E嬢とディスコで稽古
レディスファッションを着るようになって1年経った頃は、毎週のようにディスコでE嬢「この格好ならどう!?」って勝負を挑んでいましたっけ。
E嬢のファッション感覚は鋭くて、おかしいとかいいとか迷わず言ってくれるので、彼女の採点とアドバイスをたよりにスタイルを決めていたのです。でもE嬢やそのお友達にいわせると、もっと脚を出してとか言われて、どんどん薄着になっていってしまいます。
衣装にしても、メイクにしても、わたしが本当にそこまでやっていいのかって怖くなるのですが、でも彼女は人を担いだりしないので信じて挑戦していきます。もともと、清楚なお姉さんでいくつもりだったのですが、彼女たちは、ひときわ背が高くて細身のわたしに、あまりひらひらしない、スポーティーなルックを求めてきました。脚、おなか、腕をもっとどんどん出すように、欠点を隠そうとする自信のなさがアンバランスで見苦しいから、と。
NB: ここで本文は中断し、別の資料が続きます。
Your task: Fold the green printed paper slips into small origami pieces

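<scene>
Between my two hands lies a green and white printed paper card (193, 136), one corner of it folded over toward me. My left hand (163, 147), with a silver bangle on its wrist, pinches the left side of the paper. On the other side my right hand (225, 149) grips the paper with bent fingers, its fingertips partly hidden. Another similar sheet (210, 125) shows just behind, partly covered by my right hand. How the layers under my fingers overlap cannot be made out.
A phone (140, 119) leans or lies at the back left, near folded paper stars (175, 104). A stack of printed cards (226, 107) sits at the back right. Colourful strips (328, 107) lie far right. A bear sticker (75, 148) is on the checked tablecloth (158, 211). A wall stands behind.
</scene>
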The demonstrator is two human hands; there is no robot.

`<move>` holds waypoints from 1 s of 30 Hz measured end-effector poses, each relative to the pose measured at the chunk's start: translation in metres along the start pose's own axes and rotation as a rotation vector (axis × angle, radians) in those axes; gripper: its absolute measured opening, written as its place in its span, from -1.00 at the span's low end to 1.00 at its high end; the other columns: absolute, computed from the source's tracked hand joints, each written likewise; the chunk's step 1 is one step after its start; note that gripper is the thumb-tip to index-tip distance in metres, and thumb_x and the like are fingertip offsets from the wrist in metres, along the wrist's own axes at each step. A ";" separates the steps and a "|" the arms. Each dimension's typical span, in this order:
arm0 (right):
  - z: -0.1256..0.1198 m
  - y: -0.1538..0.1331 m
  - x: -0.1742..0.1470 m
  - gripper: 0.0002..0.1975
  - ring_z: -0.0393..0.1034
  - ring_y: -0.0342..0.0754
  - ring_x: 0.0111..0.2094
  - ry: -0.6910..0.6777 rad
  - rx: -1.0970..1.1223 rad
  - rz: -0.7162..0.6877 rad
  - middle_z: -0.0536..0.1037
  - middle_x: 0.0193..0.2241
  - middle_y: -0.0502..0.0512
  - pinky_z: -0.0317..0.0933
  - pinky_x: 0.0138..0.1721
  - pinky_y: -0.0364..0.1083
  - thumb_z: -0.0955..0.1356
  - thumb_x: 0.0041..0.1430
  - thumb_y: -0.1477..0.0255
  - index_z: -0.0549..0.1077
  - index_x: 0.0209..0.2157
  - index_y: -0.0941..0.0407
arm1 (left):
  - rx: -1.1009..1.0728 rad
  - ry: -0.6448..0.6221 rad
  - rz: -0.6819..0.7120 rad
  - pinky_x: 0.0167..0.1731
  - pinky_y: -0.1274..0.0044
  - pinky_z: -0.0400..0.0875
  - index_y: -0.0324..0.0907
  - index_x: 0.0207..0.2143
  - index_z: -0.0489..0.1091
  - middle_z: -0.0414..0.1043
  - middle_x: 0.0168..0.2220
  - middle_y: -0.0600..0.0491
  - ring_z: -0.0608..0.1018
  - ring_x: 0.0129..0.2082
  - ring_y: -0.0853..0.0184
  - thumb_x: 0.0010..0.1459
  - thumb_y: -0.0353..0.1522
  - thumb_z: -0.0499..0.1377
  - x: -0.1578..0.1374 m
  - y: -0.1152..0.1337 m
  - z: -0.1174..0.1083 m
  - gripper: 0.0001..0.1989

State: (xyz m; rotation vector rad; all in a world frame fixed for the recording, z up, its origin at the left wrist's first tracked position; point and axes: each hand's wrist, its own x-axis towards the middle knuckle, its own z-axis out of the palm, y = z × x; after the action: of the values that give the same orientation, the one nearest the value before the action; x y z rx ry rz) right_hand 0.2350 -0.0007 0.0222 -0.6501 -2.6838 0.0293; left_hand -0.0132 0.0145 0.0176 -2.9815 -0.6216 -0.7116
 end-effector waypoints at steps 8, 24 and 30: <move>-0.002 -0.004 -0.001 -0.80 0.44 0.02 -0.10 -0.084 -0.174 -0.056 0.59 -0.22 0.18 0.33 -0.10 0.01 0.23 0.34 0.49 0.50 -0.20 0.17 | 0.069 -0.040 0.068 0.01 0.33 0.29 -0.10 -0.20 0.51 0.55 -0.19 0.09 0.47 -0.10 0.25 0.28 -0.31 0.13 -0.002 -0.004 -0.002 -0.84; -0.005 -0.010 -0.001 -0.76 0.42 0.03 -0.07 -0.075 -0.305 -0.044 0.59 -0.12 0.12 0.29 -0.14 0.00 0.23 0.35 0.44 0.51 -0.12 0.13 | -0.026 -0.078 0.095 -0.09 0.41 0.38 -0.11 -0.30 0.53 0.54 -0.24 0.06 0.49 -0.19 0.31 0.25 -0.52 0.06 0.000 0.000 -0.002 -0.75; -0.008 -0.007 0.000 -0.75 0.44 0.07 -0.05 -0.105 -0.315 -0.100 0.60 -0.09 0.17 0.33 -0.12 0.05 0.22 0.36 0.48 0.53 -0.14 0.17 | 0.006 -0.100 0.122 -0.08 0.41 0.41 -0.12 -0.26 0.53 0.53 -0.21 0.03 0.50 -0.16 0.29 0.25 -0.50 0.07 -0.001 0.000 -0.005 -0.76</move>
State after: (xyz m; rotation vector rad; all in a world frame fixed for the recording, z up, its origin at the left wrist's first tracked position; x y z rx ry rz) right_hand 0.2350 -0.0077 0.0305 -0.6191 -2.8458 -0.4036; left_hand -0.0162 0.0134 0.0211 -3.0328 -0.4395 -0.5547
踊りも思った通りにリズムが取れるようになって、背筋も通って歩き方も変わってきました。ずるずる歩いていたのが、ひざが伸びるようになって、くるくる回るのもブレがなくなってきました。
もっときれいに踊りたい、でも自信がないからあまり観察しないでほしい。そう思っていました。でも、どうも周りの反応がおかしいのです。
マダムたちがじろじろ見てくるのは、まあ無遠慮なひとたちだから視線を気にしないようにしていました。どこかおかしいかなー、それとも女装を見慣れていないのかなーとか思っていました。
でも、女の子がダンスフロアの真ん中で立ち止まって、わたしが踊るのを呆けるように見ていたり。ねえねえ、そこ邪魔になっちゃうよ。
別の女の子は真正面でモーションをコピーしようとしていたり。これは怖かったです。わたしって、小学校の頃はいじめられていたので、自分の仕草の真似を人がやるというのは、また笑われるんだと警戒するんです。
しまいには、端っこのほうで踊っていたら、毎晩ダンスというか近代舞踊で80’sを踊っている常連の白人のお兄さんから「モットマンナカニデナサイ、アナタノバショハココ」といってフロアの真ん中に引きずり出されてしまいました。
わたしっていったいどう見られているのでしょう。